ZULULAND LETTER: On the wrong side of the railway tracks

When the woman who was to become my wife in later years – and eventually my ex-wife – took me the meet her parents for the first time, I failed to recognise the main warning signs of incompatibility.

These were homing pigeons circling the house, a Blue Bulls flag flying from the TV aerial, a Ricoffy tin tied to the fence for a post box and the chairs fashioned from of old car tyres on the stoep.

Another, more subtle indication that I was on the wrong side of the railway track, was an actual railway track across the road.

Once inside the house I should have noted other oddities – the block of a Datsun 1400 engine on the coffee table in the lounge, oil dripping onto the carpet; the JH Lynch print on the wall of a half-naked woman lying on top of a tree stump; their nine dogs’ barking which made it sound like I’m at the SPACA; and the missing guest toilet door…

Coca-Cola crates

That people who made The Simpsons on TV look boring had such a beautiful and well-mannered daughter was baffling.

She seemed to be the only normal member of a family of complete loones and during that first visit kept apologising for everything.

Such as when her mother got a bit overexcited with the wrestling on the ancient Barlow Vision TV and shouted at the top of her voice: ‘Grab him by the goolies, grab him hard and rip it off!’.

She also apologised profusely when I got oil on my trousers after not noticing the four pistons lying on the couch and suggested we rather go sit in the kitchen.

Once there I discovered why the toilet doesn’t have a door – it was moonlighting as a table on top of some Coca-Cola crates.

While sitting at the toilet door cum kitchen table the smell of tripe being cooked made my throat close into a spasm and I was desperately hoping for the visit to be concluded before lunch time.

Shopping trolleys

The back door was one of those farm-style jobs with a bottom part and a top part, and behind it the pack of nine dogs went rabid.

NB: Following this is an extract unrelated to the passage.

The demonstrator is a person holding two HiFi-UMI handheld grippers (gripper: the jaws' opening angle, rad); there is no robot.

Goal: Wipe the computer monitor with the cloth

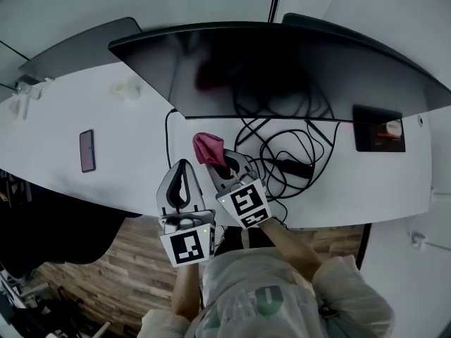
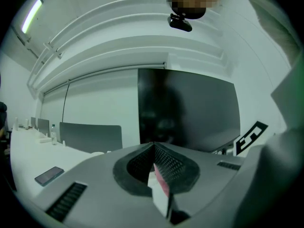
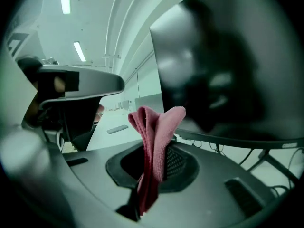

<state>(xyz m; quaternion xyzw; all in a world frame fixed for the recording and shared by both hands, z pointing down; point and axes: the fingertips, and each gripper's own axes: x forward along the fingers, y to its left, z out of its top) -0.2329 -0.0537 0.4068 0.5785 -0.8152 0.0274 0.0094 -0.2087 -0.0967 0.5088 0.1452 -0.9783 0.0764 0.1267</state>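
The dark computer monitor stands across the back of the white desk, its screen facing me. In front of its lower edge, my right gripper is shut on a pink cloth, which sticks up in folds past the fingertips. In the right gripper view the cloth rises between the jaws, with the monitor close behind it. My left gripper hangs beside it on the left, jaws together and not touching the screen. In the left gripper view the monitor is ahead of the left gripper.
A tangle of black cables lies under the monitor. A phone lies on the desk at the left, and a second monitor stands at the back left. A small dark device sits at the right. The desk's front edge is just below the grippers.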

It might have been the smell of the tripe or perhaps it was me, but whichever, I stayed well clear of the door because a big black mongrel with a severe case of mange was propped up against the bottom door, chewing on the wood like he hasn’t had a meal for days.

The smaller mutts were attacking his legs and every now and again the black dog – Slash – would go down for a few moments during which an epic dog fight would take place.

For a second I pitied the poor burglar who falls into their jaws, but then realised there’s absolutely nothing worth stealing.

Even Checkers were clearly too afraid to ask for their trolleys back because I counted 12 lying in the backyard next to the pigeon house.

Open plan toilet

Perhaps I shouldn’t have gone back after that first visit, but I did and eventually learned to accept my in-laws for who they were, and while I never got used to the smell of tripe hanging in the air like death, I did end up using the open plan toilet.

You just had to time it right and as a precautionary measure, shout out loud that you are going to the toilet, so people know to give you a few minutes.

I eventually came to love my peculiar in-laws very much and stayed in touch even after the divorce, but won’t do it again and to this day I am extremely suspicious of people who keep homing pigeons.